Через пять минут, показавшихся мне вечностью, на ступеньках особняка возник шкафообразный охранник, затянутый в тёмный костюм. Он медленно прошествовал по дорожке, отпер дверь, и бесцеремонно ощупал меня, когда я оказался рядом.
– Оружие имеется? – хмуро пробурчал он.
Я покачал отрицательно головой, и чуть заметно улыбнулся. Если не талант, то охрана Мельгунова была на мировом уровне.
Охранник провёл меня в прихожую, которая сразу задавала тон всему дому – ковёр с неярким восточным орнаментом на полу, по углам старинные вазы, изящная люстра. Я взглянул мимоходом в большое зеркало в бронзовой раме с затейливыми финтифлюшками и чуть не расхохотался от своего комичного вида, так не вписывающегося в шикарный интерьер: разорванная в драке рубашка, разбитая губа, небритый, лохматый.
По широкой лестнице мы поднялись наверх, охранник остался в коридоре, а я вошёл в гостиную, больше смахивающую на музейный зал, чем на жилую комнату. Все поражало кичливой роскошью. Изысканный лепной декор на стенах и потолке. Мебель на позолоченном, резном каркасе. Вычурные светильники, больше напоминавшие ювелирные украшения, чем источники света. Вдобавок массивная хрустальная люстра. Обильное количество живописных полотен с пейзажами и портретами. По углам ниши со старинными вазами, или мраморными статуями.

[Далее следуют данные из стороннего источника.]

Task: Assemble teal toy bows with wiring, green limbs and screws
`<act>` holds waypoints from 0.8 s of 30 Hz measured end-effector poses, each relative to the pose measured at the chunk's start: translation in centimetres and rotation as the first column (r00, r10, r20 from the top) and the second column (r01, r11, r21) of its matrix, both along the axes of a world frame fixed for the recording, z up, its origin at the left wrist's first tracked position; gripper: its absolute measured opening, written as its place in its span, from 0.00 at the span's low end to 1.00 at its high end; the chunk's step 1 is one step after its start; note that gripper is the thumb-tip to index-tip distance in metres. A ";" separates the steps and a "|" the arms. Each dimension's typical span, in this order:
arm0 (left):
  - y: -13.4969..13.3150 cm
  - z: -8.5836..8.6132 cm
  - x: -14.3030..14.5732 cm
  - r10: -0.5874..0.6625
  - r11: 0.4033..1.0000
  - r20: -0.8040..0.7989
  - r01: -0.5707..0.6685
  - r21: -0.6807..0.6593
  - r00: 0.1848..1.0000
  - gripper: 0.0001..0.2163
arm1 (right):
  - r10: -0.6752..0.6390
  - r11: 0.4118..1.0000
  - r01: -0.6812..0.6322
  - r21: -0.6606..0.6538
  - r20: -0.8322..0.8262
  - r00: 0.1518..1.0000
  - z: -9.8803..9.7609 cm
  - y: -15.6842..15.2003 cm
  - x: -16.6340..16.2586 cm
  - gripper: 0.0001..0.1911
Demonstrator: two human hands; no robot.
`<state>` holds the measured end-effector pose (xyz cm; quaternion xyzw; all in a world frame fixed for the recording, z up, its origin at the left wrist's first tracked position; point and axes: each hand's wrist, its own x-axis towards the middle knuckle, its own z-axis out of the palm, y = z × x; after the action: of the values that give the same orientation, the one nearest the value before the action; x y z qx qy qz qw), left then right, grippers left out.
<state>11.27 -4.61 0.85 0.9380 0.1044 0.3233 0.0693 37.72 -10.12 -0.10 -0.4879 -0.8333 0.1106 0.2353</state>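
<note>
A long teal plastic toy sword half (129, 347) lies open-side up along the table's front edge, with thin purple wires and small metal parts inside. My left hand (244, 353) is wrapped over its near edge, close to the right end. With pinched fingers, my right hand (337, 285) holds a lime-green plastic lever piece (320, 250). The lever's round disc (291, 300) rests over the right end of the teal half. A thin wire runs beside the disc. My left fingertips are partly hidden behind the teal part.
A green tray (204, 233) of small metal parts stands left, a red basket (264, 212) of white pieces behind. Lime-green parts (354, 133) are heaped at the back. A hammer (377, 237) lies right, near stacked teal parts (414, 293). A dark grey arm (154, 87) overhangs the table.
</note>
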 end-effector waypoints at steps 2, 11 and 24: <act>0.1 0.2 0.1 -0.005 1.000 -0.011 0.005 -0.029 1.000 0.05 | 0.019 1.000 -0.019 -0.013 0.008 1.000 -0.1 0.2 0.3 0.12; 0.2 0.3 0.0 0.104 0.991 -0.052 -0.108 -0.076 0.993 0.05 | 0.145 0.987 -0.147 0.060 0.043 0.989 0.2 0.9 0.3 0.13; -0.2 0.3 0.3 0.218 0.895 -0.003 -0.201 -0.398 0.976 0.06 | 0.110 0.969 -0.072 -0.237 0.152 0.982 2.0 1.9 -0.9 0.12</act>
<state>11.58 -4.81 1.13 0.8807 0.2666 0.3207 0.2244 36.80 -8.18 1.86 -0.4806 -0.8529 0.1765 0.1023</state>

В огромном камине, облицованном малахитом, весело трещали дрова. Я заметил у стены белый концертный рояль с небрежно брошенными на крышке нотами. Окна плотно драпировались тяжёлыми портьерами с золотыми шнурами. Сам хозяин в малиновом халате вальяжно развалился на широком диване, здесь же возлежал Ромочка, положив голову ему на колени.
Увидев меня, Мельгунов сделал знак охраннику, тот поклонился и вышел, аккуратно закрыв за собой дверь. На изящном столике с отполированной до нестерпимого блеска деревянной столешницей, как на параде выстроилось множество бутылок и один бокал. По-видимому, Ромочке, как и гостю, выпивка не полагалась. Мельгунов нежно провёл рукой по волосам дружка, тот встрепенулся, сонно приподняв голову. Медленно встал и важно, с достоинством вышел из комнаты. Мельгунов не предложил мне сесть, но решив, что премьер – не король, и стоять в его присутствии совершенно не обязательно, я нахально плюхнулся в кресло.
– Что за сделку ты хочешь мне предложить? То есть, не ты, а твой Хозяин, – без предисловий спросил я.
Мельгунов сморщил нос от моей невоспитанности, взял со столика бутылку, налил себе в бокал. Пригубив, поставил обратно и, смерив меня взглядом с ног до головы, ответил:
– Выполнить кое-какую работу.
– И что это?
– Ты должен убить Верхоланцева.
На какое-то время я потерял дар речи. Хотя быстро проанализировав сказанное, понял, что это совершенно предсказуемое предложение.